<<<<
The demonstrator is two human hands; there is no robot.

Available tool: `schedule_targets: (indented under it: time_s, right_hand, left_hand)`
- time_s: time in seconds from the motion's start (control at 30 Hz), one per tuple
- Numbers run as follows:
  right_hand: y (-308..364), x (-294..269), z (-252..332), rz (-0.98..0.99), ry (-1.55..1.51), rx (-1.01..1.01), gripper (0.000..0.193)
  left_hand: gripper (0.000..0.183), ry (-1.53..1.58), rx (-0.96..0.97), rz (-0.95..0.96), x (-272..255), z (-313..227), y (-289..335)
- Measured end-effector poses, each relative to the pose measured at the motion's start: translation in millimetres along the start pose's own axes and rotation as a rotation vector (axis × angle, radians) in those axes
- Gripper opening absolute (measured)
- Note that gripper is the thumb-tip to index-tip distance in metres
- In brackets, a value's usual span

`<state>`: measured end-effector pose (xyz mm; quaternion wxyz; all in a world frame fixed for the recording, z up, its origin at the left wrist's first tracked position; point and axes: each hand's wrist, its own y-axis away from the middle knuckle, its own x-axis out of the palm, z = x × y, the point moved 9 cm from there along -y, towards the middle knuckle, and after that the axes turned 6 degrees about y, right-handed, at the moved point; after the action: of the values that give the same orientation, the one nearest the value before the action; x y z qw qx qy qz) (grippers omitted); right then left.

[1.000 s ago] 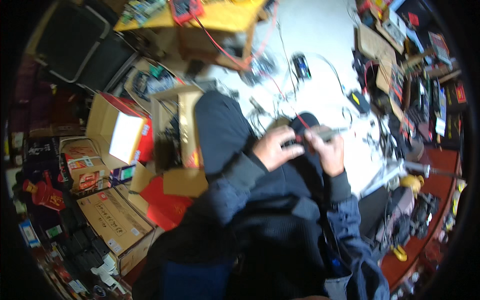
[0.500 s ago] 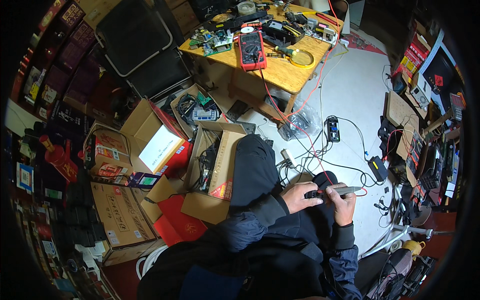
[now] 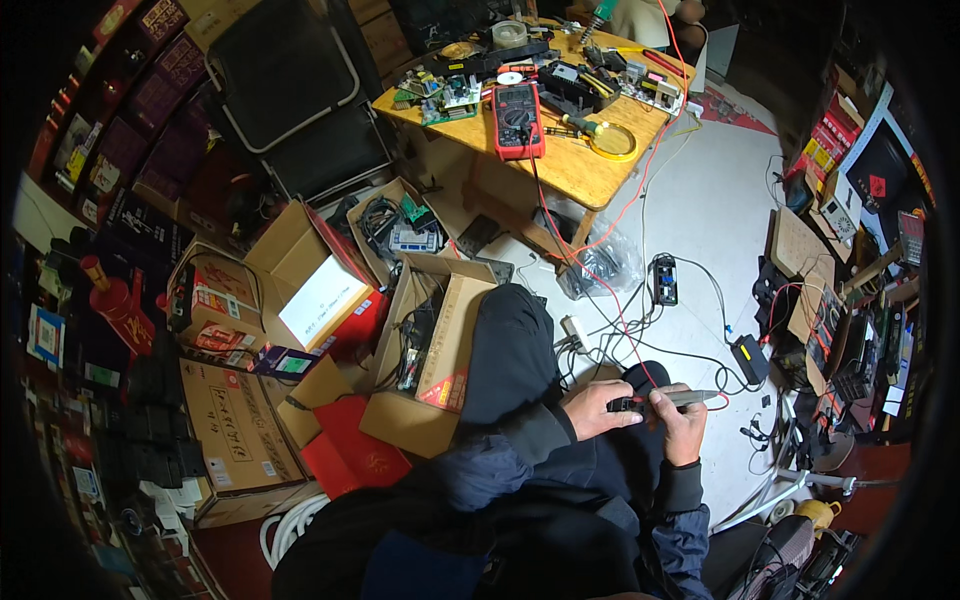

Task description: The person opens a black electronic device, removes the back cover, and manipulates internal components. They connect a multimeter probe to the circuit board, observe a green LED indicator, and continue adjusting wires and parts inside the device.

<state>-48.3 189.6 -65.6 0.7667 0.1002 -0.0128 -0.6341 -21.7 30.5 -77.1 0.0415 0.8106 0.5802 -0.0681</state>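
Note:
Above my knees, my left hand [image 3: 590, 410] is closed, with a small black part [image 3: 624, 405] between thumb and fingers. I cannot make out exactly what that part is. Close beside it, my right hand [image 3: 681, 424] grips a grey, pointed tool [image 3: 697, 397] whose tip points right. A thin red wire [image 3: 633, 345] runs down from the table side to the hands, and a short red loop shows by the tool's tip. On the wooden table lies a red multimeter [image 3: 516, 122] with leads hanging from it.
Circuit boards [image 3: 440, 93] and a yellow-rimmed magnifying glass [image 3: 613, 142] share the table. Open cardboard boxes [image 3: 445, 350] with cables stand left of my knees. Black cables, a black adapter [image 3: 748, 360] and an opened black device [image 3: 664, 280] lie on the floor. A folding chair [image 3: 285, 80] stands behind.
The view has tilted a little, so table and boxes sit lower in it. Both hands keep their holds, close together, with only slight movement.

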Motion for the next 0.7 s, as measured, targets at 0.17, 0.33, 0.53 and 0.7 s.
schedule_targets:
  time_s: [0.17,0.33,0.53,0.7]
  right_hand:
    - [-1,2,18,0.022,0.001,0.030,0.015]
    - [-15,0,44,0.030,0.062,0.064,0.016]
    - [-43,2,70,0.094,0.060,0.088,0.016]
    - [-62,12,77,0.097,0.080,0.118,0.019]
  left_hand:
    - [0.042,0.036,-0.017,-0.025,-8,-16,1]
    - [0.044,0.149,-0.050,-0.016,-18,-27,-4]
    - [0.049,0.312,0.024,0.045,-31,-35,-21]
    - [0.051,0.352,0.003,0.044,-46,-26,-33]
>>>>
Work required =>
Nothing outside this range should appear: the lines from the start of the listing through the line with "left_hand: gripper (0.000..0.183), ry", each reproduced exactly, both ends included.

Final answer =>
The demonstrator is two human hands; there is no robot.

Available tool: `schedule_targets: (indented under it: time_s, right_hand, left_hand)`
- time_s: time in seconds from the motion's start (control at 30 Hz), one per tuple
- Numbers run as follows:
  right_hand: y (-308..364), x (-294..269), z (-252..332), rz (-0.98..0.99), ry (-1.55..1.51), rx (-1.01..1.01), gripper (0.000..0.193)
  left_hand: gripper (0.000..0.183), ry (-1.53..1.58), rx (-0.96..0.97), rz (-0.95..0.96), x (-272..255), z (-313..227), y (-289..335)

Nothing remains to be added to this answer.